## Material provided:
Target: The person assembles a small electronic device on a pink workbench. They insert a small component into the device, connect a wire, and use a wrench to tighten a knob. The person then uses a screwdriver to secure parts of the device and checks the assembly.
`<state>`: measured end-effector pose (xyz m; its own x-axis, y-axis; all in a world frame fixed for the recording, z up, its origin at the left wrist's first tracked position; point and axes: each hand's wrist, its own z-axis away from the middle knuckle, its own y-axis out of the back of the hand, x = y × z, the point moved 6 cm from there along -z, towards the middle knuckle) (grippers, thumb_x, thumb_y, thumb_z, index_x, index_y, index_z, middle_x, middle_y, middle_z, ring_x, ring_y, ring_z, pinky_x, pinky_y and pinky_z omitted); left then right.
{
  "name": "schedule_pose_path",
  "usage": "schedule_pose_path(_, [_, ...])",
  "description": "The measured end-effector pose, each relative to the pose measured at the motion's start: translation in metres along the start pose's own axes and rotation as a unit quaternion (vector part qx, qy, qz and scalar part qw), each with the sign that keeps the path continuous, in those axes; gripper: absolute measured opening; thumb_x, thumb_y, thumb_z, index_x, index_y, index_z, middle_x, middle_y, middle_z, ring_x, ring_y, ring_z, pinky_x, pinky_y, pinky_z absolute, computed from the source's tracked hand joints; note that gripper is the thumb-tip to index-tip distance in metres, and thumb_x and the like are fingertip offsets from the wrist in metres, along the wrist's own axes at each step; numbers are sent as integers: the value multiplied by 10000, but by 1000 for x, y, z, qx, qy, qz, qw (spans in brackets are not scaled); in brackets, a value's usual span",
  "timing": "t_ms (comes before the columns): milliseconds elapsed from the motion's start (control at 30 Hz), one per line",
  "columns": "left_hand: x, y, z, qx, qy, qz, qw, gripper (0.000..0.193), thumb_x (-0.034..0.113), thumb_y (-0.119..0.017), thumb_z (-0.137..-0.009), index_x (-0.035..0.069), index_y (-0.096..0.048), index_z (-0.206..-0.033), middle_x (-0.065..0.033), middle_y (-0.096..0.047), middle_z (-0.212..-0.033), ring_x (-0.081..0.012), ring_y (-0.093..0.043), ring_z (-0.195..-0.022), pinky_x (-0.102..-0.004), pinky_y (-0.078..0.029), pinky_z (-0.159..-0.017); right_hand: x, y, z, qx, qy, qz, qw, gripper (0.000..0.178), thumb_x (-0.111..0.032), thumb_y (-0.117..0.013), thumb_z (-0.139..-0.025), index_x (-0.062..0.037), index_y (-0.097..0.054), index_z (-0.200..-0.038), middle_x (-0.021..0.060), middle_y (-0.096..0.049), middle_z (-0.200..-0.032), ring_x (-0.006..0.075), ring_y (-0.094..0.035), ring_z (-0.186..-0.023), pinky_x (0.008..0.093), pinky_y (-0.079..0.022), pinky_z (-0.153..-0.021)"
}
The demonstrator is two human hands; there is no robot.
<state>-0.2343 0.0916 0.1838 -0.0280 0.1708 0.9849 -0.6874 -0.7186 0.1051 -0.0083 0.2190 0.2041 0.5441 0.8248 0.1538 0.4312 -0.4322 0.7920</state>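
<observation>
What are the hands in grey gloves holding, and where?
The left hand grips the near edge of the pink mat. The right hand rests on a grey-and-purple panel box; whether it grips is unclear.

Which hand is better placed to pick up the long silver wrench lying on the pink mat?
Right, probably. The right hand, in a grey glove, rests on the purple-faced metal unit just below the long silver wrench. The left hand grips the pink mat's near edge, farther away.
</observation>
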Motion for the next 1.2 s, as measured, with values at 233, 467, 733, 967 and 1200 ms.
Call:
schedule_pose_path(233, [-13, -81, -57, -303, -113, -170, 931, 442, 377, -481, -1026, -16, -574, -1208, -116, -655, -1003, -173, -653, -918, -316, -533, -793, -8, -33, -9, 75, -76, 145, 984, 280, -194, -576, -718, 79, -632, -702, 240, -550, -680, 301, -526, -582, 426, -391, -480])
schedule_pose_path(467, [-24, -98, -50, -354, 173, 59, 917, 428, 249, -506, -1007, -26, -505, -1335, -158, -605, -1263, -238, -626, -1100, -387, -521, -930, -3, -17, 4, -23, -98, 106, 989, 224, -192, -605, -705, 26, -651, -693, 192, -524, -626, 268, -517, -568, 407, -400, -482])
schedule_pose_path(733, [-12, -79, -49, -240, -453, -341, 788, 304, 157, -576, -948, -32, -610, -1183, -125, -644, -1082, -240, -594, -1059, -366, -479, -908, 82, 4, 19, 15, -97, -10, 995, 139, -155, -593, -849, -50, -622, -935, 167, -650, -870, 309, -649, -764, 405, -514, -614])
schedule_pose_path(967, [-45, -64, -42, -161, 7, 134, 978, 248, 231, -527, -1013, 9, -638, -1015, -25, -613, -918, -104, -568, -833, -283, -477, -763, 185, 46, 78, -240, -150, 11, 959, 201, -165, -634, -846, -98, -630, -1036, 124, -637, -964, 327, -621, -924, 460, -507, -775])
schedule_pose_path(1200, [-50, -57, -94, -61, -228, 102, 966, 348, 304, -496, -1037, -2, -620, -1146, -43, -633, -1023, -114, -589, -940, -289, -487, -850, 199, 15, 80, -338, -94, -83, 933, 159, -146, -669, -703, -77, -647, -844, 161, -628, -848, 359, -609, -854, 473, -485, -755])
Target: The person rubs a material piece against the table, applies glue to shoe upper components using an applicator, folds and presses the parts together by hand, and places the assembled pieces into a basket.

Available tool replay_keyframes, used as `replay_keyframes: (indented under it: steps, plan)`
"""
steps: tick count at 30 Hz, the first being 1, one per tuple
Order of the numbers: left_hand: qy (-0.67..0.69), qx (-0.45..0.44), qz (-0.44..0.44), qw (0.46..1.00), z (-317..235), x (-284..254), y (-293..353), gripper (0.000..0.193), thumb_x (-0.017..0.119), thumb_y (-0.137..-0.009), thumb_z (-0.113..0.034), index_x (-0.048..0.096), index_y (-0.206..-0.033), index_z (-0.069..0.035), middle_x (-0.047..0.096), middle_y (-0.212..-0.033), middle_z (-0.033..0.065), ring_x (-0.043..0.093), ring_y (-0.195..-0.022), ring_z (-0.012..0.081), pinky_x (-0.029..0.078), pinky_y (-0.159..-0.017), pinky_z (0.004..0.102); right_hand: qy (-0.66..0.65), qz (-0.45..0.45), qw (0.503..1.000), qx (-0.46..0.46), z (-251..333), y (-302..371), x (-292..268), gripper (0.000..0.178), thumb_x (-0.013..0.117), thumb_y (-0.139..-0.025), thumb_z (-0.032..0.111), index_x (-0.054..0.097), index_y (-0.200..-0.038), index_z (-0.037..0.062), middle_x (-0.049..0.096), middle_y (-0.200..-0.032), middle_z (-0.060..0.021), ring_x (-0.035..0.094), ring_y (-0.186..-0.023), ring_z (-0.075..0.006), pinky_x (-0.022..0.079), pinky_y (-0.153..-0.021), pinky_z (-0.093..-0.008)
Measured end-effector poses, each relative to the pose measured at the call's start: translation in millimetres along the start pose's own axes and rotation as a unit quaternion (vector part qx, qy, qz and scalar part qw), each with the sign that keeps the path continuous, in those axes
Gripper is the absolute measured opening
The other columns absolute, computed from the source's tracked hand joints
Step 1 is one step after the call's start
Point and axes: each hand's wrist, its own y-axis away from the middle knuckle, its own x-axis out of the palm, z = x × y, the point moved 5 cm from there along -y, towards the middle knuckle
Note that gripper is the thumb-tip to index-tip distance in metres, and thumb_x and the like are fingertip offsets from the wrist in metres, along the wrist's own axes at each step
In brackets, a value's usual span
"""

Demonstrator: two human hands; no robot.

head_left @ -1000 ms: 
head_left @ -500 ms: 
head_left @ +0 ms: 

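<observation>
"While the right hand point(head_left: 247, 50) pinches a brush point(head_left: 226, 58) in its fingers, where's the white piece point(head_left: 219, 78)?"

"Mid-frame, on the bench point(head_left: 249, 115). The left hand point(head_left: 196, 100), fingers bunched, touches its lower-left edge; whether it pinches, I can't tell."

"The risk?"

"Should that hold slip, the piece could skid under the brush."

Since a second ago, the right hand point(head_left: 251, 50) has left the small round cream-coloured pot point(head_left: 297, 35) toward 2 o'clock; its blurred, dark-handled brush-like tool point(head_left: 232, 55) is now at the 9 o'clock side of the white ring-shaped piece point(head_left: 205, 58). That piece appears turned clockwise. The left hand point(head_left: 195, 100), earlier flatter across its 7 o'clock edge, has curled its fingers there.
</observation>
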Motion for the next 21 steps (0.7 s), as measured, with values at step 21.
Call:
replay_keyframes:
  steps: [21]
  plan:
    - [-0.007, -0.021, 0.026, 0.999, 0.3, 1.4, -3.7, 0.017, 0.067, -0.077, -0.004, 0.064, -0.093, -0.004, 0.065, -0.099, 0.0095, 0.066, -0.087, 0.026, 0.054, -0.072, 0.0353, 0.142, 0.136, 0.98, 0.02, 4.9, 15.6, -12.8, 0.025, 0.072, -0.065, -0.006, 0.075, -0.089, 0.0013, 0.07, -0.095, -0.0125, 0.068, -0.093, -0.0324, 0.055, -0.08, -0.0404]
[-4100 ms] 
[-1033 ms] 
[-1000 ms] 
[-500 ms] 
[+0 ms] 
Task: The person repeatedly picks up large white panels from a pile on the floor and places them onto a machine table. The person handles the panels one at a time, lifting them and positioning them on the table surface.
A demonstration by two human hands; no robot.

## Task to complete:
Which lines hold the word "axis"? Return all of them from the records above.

## Solved problem:
`<state>`: measured end-effector pose (xyz m; its own x-axis, y-axis; all in a world frame fixed for the recording, z up, its origin at the left wrist's first tracked position; point and axes: each hand's wrist, its own z-axis away from the middle knuckle, its own y-axis out of the back of the hand, x = y × z, the point moved 6 cm from there along -z, towards the middle knuckle) (grippers, thumb_x, thumb_y, thumb_z, index_x, index_y, index_z, middle_x, middle_y, middle_z, ring_x, ring_y, ring_z, pinky_x, pinky_y and pinky_z omitted); left then right.
Point and axes: each hand's wrist, its own y-axis away from the middle knuckle, its own x-axis out of the palm, z = x × y, the point moved 5 cm from there along -y, towards the middle knuckle

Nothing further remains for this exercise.